• [WORK TO COMPLETE] Start at the line below containing "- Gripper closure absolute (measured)" and stop at the line containing "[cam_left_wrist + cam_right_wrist". Repeat every line of that stretch exactly, and nothing outside it.

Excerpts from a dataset
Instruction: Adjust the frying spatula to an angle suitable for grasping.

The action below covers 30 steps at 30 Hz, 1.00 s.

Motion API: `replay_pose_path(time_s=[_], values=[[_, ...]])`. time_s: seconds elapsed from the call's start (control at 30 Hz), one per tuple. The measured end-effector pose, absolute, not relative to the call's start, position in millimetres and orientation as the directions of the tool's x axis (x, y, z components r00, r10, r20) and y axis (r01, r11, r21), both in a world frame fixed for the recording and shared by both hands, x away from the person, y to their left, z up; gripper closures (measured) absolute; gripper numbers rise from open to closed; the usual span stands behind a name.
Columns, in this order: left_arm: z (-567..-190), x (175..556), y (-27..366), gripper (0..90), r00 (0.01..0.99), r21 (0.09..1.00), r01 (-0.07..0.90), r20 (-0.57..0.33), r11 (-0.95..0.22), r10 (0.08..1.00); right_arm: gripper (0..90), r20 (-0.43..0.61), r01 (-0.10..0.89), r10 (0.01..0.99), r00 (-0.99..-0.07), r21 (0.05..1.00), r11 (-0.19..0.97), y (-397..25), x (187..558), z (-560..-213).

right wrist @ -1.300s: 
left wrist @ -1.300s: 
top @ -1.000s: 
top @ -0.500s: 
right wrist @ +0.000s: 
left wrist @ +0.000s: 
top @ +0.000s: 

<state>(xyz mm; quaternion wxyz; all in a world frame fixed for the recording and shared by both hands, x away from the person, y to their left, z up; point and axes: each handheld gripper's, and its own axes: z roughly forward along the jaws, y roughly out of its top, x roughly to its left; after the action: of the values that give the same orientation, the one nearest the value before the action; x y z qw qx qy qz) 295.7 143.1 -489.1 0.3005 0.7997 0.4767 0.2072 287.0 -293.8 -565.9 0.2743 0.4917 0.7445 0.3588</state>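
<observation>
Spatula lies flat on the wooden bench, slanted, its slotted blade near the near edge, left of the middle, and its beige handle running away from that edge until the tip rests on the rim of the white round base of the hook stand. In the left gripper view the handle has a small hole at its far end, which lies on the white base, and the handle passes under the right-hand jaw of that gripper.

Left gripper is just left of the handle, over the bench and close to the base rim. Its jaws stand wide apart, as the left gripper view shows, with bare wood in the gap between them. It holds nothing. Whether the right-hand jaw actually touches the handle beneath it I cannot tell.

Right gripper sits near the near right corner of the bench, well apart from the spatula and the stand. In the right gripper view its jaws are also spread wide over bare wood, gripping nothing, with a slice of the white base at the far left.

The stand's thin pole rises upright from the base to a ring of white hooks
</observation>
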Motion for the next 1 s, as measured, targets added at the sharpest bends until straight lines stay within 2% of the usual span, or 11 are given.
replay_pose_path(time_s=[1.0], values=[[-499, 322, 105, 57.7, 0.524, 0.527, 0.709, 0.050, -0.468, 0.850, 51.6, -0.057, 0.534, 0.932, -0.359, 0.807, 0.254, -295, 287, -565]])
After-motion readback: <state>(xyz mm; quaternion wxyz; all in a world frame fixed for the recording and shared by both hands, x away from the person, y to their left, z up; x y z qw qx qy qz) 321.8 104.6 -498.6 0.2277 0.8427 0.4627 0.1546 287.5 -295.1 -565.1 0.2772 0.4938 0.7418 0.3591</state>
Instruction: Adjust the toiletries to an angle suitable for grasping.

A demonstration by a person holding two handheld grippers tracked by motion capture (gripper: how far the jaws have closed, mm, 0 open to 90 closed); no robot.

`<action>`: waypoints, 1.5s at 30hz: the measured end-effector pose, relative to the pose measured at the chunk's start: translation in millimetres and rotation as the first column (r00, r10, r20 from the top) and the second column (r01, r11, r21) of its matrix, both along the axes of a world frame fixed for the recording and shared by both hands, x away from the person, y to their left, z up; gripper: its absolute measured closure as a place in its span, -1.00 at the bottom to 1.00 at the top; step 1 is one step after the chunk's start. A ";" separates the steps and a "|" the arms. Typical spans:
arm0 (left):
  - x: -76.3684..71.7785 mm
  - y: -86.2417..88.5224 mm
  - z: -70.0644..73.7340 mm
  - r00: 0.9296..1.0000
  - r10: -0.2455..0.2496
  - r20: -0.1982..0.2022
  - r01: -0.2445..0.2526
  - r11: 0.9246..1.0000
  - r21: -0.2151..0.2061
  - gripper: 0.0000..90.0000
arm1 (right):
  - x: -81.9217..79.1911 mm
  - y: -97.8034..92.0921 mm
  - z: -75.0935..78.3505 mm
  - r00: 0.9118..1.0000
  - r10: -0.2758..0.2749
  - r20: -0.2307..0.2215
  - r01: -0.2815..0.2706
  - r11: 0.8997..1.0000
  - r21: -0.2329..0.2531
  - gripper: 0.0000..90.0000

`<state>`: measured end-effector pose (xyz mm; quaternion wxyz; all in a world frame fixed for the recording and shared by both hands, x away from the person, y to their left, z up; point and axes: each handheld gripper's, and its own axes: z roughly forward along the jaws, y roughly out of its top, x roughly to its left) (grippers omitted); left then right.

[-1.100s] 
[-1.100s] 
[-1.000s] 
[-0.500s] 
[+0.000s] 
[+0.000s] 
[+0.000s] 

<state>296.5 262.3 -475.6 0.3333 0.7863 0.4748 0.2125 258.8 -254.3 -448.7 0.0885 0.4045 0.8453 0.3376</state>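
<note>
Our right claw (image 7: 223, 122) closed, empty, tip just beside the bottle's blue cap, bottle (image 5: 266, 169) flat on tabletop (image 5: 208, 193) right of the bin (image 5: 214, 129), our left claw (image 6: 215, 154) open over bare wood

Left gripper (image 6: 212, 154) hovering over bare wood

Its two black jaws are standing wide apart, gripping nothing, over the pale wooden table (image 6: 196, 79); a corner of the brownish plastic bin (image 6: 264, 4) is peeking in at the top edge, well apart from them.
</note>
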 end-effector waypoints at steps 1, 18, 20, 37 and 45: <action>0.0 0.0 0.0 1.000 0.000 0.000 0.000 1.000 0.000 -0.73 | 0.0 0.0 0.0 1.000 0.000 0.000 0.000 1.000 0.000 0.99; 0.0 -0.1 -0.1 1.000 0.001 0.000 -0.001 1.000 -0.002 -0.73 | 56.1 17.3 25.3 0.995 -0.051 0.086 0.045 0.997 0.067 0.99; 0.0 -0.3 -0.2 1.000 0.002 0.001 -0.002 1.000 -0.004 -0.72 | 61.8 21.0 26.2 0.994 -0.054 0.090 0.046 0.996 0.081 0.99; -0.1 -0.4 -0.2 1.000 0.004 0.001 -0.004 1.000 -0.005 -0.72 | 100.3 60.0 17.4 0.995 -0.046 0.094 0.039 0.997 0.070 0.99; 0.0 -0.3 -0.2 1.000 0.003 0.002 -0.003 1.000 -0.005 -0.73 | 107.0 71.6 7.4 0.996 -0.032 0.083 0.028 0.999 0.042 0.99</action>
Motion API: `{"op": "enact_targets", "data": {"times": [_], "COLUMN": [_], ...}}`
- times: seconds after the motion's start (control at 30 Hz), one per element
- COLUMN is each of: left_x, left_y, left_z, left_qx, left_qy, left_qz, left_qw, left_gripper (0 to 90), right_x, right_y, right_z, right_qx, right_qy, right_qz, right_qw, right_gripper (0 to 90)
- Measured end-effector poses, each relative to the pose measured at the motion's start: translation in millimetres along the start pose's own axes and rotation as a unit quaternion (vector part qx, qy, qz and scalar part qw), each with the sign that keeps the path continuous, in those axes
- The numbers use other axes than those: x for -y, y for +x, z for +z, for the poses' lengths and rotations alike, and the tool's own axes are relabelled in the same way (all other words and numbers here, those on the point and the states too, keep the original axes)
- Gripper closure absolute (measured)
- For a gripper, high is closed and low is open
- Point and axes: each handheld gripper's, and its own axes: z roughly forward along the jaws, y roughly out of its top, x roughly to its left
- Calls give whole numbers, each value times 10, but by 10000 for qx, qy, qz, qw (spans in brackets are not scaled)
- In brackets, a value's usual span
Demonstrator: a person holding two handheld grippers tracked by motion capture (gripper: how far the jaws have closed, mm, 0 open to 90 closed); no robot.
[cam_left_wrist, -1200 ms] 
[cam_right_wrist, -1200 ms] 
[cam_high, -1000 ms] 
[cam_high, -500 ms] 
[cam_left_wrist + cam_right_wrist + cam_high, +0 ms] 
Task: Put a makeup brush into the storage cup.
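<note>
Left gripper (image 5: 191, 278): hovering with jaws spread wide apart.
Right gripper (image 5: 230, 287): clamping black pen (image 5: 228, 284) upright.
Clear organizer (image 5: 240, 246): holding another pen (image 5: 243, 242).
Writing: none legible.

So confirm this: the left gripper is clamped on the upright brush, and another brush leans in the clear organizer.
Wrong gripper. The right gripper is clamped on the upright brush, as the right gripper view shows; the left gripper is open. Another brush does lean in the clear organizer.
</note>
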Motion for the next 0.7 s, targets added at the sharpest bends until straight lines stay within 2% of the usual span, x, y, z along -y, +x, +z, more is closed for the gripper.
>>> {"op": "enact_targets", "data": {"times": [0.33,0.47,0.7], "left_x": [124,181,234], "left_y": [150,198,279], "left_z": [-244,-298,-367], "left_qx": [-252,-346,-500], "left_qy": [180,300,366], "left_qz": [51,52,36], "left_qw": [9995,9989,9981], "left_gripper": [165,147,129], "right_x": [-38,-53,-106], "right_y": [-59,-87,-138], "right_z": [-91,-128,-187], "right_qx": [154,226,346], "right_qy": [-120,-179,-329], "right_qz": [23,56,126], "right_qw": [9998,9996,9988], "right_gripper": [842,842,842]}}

• [ANSWER SPACE]
- Gripper closure absolute (measured)
- For a gripper, high is closed and low is open
- Point and axes: each handheld gripper's, and its own axes: z roughly forward along the jaws, y roughly out of its top, x roughly to its left
- Calls give whole numbers, each value times 10, but by 10000 for qx, qy, qz, qw (spans in brackets are not scaled)
- In brackets, a value's usual span
Demonstrator: a person holding two handheld grippers tracked by motion capture (gripper: how far the jaws have closed, mm, 0 open to 90 closed); no robot.
[cam_left_wrist, -1200 ms] 
[cam_right_wrist, -1200 ms] 
[cam_high, -1000 ms] 
[cam_high, -500 ms] 
[cam_left_wrist + cam_right_wrist + cam_high, +0 ms] 

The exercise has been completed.